Activating utilities

  1. Schedule start dates.
    • Electricity: use TEPCO’s move-in procedure page (English) or your local provider’s equivalent.
    • Gas: Tokyo Gas offers an English move-in form; other cities provide similar request forms.
    • Water: contact your ward or city office—most publish online forms or phone numbers on the municipal website.
  2. Learn the hardware. Review the breaker panel, gas valve, and emergency shut-off instructions left in your welcome packet. Tokyo Gas technicians can walk you through the restart process during the opening visit.
  3. Check voltage and frequency. Japan runs on 100V with a 50 Hz grid in eastern prefectures and 60 Hz in western regions. The Federation of Electric Power Companies map shows the divide so you can confirm imported appliances will work.
  4. Set up payments. Bills are payable at banks, post offices, convenience stores, or via automatic debit. Most providers let you upload bank details online; schedule the final meter reading before move-out to avoid surprise invoices.

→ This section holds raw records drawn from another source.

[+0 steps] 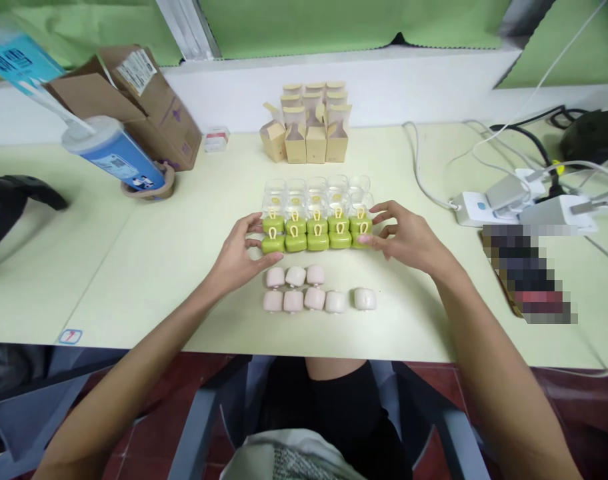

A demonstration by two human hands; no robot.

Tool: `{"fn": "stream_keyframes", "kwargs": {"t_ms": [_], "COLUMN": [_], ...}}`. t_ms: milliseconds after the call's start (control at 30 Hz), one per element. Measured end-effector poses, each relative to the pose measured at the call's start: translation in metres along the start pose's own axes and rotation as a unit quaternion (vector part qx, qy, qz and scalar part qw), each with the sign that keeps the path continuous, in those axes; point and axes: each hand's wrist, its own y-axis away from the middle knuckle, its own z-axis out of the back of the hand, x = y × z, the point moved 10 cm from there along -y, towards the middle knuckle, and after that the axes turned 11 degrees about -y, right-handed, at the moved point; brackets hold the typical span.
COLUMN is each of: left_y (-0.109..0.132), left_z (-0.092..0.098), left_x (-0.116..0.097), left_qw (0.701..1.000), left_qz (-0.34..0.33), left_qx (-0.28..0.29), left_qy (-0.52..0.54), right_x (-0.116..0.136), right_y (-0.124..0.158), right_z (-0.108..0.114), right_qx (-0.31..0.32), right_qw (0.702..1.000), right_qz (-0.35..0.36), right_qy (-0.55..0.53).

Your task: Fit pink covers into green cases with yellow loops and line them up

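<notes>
Two rows of small glossy green cases [317,241] with yellow loops stand close together on the table. Behind them are rows of clear plastic covers [317,187]; whether these are joined to the cases I cannot tell. My left hand [239,252] curves around the left end of the rows, its thumb at the front corner and fingers along the side. At the right end my right hand [409,239] holds the outermost cases, thumb on the front one. Nearer me lie several pale pinkish-white rounded pieces [315,298], one white piece [365,299] set apart on the right.
Opened small cardboard boxes [307,143] stand at the back against the wall. Left are a blue canister [119,157], a brown carton [169,127] and a small white box [217,140]. Power strips [489,208] with cables and a blurred phone-like object [524,273] lie right.
</notes>
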Motion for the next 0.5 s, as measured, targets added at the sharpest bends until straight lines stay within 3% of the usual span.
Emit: {"fn": "stream_keyframes", "kwargs": {"t_ms": [133,500], "left_y": [-0.0014,-0.0026], "left_z": [-0.0027,-0.0056], "left_x": [0.002,0.0037], "left_qw": [1.0,1.0], "left_qz": [0.012,0.001], "left_qx": [0.008,-0.001], "left_qy": [0.007,0.016], "right_x": [-0.001,0.0007], "right_y": [0.0007,0.0008], "right_z": [-0.0057,-0.0073], "right_qx": [0.02,0.017], "right_qw": [0.999,1.0], "right_qz": [-0.002,-0.003], "right_qy": [-0.05,-0.024]}}
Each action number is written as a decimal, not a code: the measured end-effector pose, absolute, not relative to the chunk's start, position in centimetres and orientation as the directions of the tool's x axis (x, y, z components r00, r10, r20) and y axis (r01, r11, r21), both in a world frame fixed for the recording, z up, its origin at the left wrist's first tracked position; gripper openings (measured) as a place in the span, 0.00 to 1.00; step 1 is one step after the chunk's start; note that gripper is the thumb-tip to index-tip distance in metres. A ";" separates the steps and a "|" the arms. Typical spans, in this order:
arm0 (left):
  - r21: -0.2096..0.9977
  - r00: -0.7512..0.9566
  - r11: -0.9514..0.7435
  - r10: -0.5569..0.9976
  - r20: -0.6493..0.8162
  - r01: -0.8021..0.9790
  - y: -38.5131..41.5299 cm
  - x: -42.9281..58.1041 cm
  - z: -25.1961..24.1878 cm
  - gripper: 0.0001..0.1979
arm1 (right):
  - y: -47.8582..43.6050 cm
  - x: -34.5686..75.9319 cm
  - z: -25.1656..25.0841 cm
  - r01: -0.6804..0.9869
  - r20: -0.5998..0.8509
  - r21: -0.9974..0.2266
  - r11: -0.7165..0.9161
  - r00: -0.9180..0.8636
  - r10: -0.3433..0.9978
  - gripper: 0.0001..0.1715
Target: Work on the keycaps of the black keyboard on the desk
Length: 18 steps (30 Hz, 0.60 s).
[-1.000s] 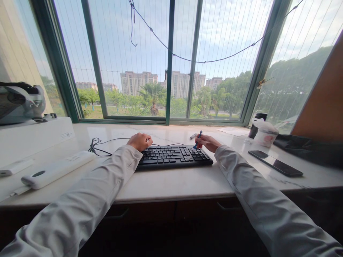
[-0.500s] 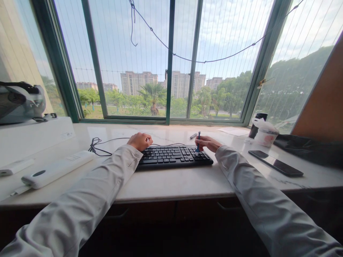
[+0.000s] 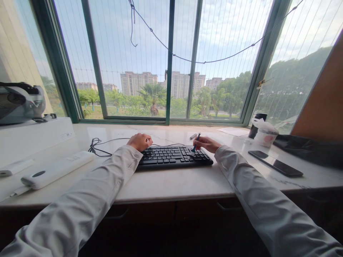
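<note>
A black keyboard point(image 3: 171, 157) lies flat on the white marble-look counter in front of me. My right hand point(image 3: 206, 144) pinches a small blue-handled brush point(image 3: 196, 143), its pale bristles down on the keys at the right-hand part of the keyboard. The handle leans, top to the right. At the far left corner of the keyboard, my left hand point(image 3: 140, 142) is closed with curled fingers against its edge; part of the grip is hidden by the hand and sleeve.
Behind the keyboard lies a small silvery stick point(image 3: 193, 136). To the right are a phone point(image 3: 276, 163), a lidded cup point(image 3: 265, 135) and a dark bottle point(image 3: 257, 125). Leftward, a black cable point(image 3: 93, 147), a long white device point(image 3: 59, 169) and a white box point(image 3: 34, 137) sit on the counter point(image 3: 174, 185).
The brush has shifted slightly left across the keys and its handle has gone from nearly upright to leaning. My right hand moved with it; my left hand stays put.
</note>
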State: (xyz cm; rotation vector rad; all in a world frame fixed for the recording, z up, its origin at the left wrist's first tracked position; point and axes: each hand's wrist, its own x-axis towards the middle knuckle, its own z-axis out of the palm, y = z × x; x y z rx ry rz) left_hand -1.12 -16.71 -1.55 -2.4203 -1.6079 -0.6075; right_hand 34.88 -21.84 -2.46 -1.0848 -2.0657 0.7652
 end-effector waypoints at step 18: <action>0.068 0.341 -0.404 0.842 0.418 0.912 -16.7 -1.1 -1.5 0.17 | -22.4 34.8 -2.2 0.702 0.387 -0.505 0.503 -0.336 0.859 0.31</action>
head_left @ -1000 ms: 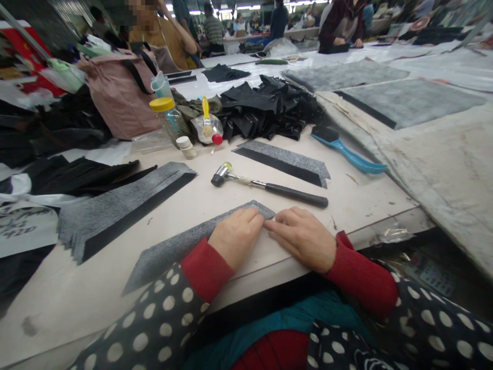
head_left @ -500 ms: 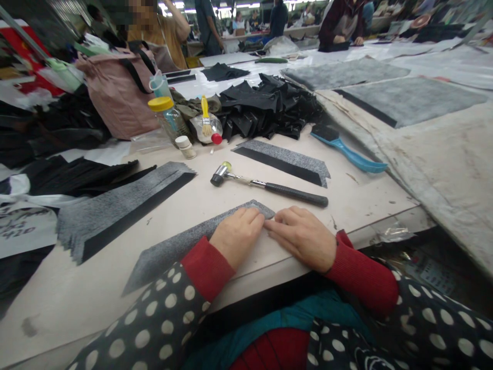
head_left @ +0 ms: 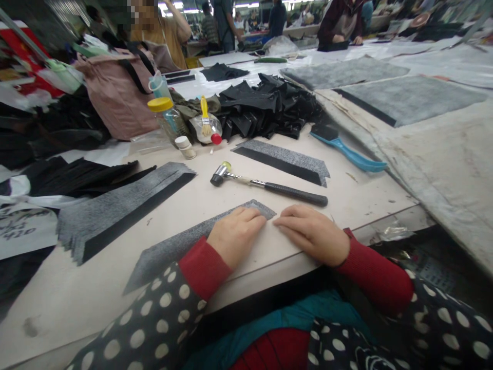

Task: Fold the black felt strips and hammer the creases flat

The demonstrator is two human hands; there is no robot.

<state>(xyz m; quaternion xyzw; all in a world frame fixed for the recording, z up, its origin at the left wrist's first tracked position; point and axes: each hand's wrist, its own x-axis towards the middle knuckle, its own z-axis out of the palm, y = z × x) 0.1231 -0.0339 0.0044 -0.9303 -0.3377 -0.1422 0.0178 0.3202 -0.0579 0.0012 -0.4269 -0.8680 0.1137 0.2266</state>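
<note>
My left hand (head_left: pixel 238 234) rests on a grey speckled fabric strip (head_left: pixel 169 252) with a pointed end, its fingers curled down over the strip's near edge by the right tip. The strip lies slantwise on the work board. My right hand (head_left: pixel 314 232) is just right of that tip, its fingers pressed together and pointing left; nothing shows in them, and a small gap parts them from my left hand. Beyond both hands lies a hammer (head_left: pixel 296 194) with a black grip and a black and yellow head.
A fanned stack of grey and black strips (head_left: pixel 127 210) lies left; a smaller stack (head_left: pixel 285 162) is behind the hammer. A blue-handled brush (head_left: pixel 354 154), yellow-lidded jar (head_left: pixel 162 115), white bottle (head_left: pixel 185 147), paintbrush (head_left: pixel 205 115), black pieces (head_left: pixel 265 105) and pink bag (head_left: pixel 111 92) stand farther back. Co-workers are beyond.
My right hand has slid right, away from my left hand and the strip's tip, opening a small gap. My left hand and the strip have hardly moved.
</note>
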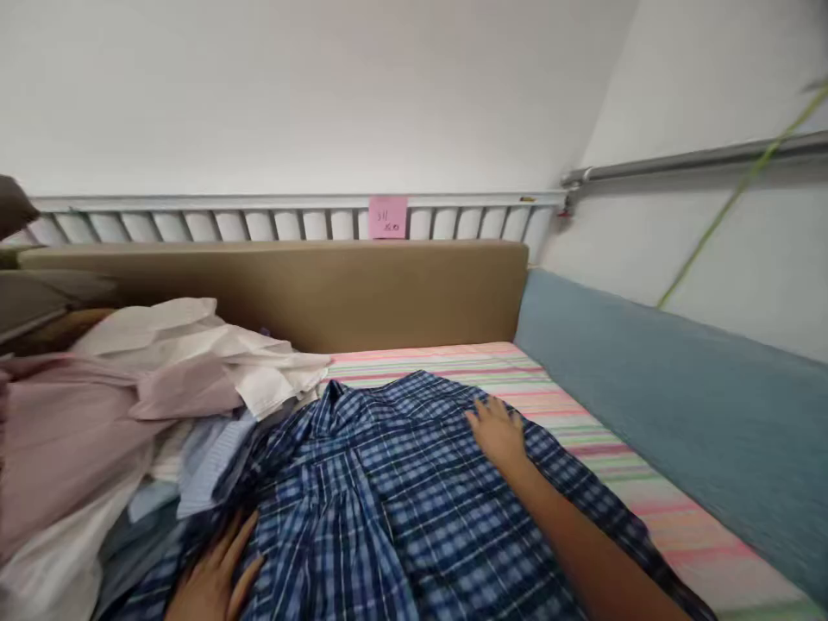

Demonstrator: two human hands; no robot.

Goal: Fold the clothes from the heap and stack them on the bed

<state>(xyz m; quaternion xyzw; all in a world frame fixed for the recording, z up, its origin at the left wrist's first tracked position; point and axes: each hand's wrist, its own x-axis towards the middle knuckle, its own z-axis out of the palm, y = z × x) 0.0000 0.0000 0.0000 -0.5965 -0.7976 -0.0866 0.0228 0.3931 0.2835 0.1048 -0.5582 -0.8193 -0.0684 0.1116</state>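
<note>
A blue plaid shirt (pixel 420 466) lies spread over the striped bed sheet (pixel 621 457), its collar end toward the far side. Gathered folds run down the left half of its body. My right hand (pixel 499 431) rests flat on the upper right part of the shirt, fingers spread. Lower left, my left hand (pixel 216 573) lies on the shirt's left side with its fingers apart, close to a heap of clothes. The bottom frame edge cuts off part of that hand and the shirt's lower end.
Crumpled clothes fill the left side: a pink garment (pixel 71 440), a white one (pixel 187 336) and a light blue striped one (pixel 210 466). Behind stands a tan headboard (pixel 362 289), with a pink note (pixel 387 216) at the radiator (pixel 259 224). A blue padded panel (pixel 660 388) borders the right.
</note>
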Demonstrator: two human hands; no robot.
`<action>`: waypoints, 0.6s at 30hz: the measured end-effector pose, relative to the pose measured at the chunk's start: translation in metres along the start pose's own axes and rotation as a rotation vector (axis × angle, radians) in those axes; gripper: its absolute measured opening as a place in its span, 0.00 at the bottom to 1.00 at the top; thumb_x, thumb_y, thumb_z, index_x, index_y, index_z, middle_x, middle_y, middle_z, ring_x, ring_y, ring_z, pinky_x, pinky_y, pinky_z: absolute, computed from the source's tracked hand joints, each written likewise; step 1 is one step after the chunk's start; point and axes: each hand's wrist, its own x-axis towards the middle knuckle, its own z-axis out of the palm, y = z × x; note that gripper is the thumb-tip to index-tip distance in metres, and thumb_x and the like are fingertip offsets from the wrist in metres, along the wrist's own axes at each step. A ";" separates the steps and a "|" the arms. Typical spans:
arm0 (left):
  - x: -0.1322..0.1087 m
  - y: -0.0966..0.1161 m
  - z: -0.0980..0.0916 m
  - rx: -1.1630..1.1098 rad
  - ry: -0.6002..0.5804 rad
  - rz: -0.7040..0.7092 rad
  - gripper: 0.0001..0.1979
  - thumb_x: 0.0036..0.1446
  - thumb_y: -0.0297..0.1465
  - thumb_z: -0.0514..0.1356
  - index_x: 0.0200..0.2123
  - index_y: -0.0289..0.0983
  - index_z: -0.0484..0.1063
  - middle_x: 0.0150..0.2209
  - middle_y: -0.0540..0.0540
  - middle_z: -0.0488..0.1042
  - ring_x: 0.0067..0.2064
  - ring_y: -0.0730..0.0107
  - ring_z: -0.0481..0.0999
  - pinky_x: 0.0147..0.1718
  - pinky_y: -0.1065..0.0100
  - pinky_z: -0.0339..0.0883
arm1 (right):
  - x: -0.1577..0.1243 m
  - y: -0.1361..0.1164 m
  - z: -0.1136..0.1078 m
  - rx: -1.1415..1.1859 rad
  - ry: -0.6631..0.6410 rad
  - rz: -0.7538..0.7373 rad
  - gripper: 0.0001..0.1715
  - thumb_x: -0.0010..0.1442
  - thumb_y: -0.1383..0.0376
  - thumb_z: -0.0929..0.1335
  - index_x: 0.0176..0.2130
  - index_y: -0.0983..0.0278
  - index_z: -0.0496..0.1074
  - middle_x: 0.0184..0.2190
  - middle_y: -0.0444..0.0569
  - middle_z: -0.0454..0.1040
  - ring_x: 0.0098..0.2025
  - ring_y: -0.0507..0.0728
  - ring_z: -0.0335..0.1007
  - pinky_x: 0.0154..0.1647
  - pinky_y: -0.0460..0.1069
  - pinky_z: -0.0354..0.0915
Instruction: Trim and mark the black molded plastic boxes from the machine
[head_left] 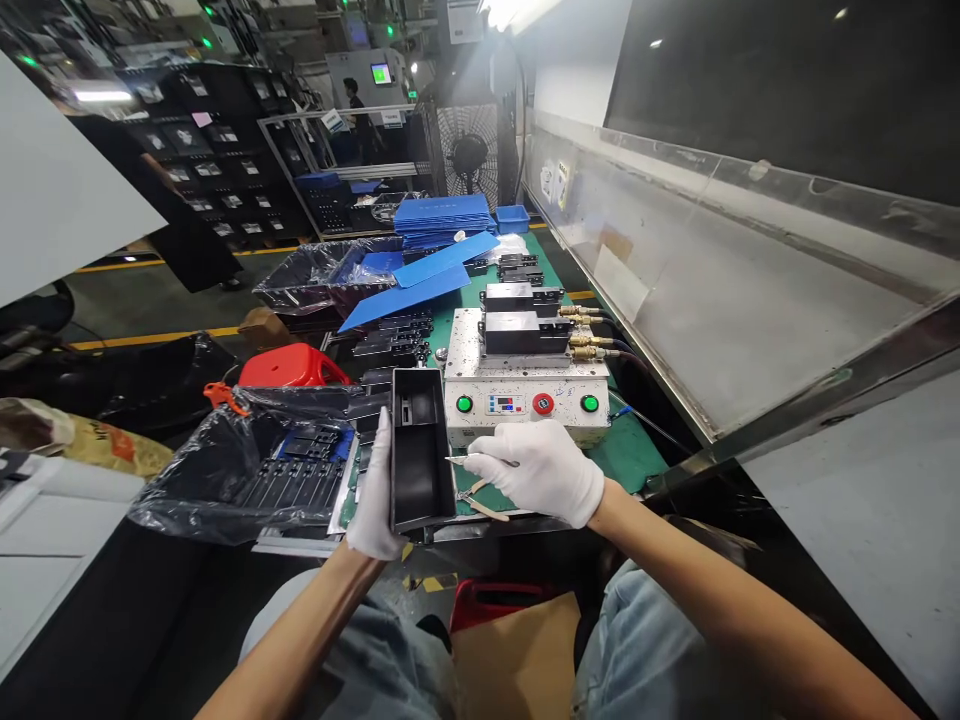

Internet, mobile, and home services

  • Fibre providers such as NTT FLET’S Hikari and au Hikari require building approval. Check the lease packet for permitted carriers before you sign.
  • Review home-internet—wi-fi for MIC-regulated fibre resellers, NHK reception contracts, and emergency alert setup.
  • Mobile carriers (docomo, au, SoftBank, Rakuten Mobile) ask for your residence card, My Number details, and a payment method. Confirm your bank account handles one-time passwords before visiting the shop—opening-accounts-and-required-documents covers bank setup.
  • Consider bilingual renter-support services such as Real Estate Japan or relocation consultants if you prefer English-language maintenance coordination.
  • Register appliance warranty cards (gas water heaters, air conditioners) so authorised technicians can schedule inspections without delay.

Moving out

  • Give 30 days’ written notice unless your contract specifies a longer window.
  • Arrange final inspections with the landlord or agency; photograph the unit before and after repairs to settle deposit deductions.
  • Update Japan Post, utilities, and MyPortal using the links in moving-notifications-and-mail-forwarding.